Inspired by the fervor and passion of Dr. Bob Jones Sr., the ministerial class at Bob Jones University has sung these words of their trademark song for decades.
Even now, Ministry Chapel sings the same song, though the old ministerial class system and the “preacher boys” who took it have been replaced by a newly designed ministry class for all students who feel the call to ministry. This Wednesday, Oct. 9, students will watch a film titled Dr. Bob Jones Sr. and His Preacher Boys to recognize BJU’s annual Heritage Day. The film portrays the founder’s passion of sharing the Gospel and will focus on the early days of the ministerial class that advanced that Gospel outreach.
Heritage Day presents an opportunity to learn about more than just the facts and figures of our University. Randy Page, chief of staff, said, “I think the important thing to remember at any institution is that it’s not about things; it’s about people.” And the preacher boys of Dr. Bob Sr. formed an integral part in BJU’s history, our founders’ hearts and BJU’s mission—training students to go and spread the Gospel.
The first year of Bob Jones College, there were six. In 1947, exactly 20 years later, there were 600 “preacher boys” at Bob Jones, which had just become a University.
To be sure, not everyone at BJU was a preacher boy. With six academic schools, men and women had a variety of majors to choose from. But the preacher boys were something special; they were Dr. Bob Sr.’s heartbeat.

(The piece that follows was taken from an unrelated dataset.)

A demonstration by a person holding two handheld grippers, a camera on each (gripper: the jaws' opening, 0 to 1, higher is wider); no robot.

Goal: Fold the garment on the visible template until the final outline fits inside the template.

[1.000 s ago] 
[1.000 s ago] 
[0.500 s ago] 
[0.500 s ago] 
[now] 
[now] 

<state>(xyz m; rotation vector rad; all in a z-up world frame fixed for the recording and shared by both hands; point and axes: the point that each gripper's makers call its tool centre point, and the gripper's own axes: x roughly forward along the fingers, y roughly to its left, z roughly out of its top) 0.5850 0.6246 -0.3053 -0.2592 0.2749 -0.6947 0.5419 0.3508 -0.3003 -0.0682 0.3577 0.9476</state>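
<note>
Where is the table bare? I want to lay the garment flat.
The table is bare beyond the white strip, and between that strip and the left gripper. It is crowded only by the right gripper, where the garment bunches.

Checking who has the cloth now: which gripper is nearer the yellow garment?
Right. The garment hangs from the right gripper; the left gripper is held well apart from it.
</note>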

As an evangelist, Dr. Bob was consumed by a passion to reach the world for Christ, and he strove to do so from his early teens.
Young as he was when he began to preach, Dr. Bob knew he couldn’t reach the world alone. The preacher boys were the solution, young men as zealous for the ministry as the man who would begin to train them.
Though the Ministerial Class started small, it grew quickly. After the GI bill passed following World War II, enrollment in BJU nearly doubled and the number of preacher boys had grown to be 100 times the original size.
A few years ago, the ministry program evolved, and the Ministerial Class system that for decades had produced the preacher boys was updated and expanded. Once the “Preacher Boy class” changed, the term was not used as often because students who sought different types of ministries enrolled in the program alongside the traditional ministerial students.
Now traditional ministerial students alongside other ministry-oriented students train together to leave these halls and join other BJU alumni in Dr. Bob’s original vision: to reach the lost as Christ commands.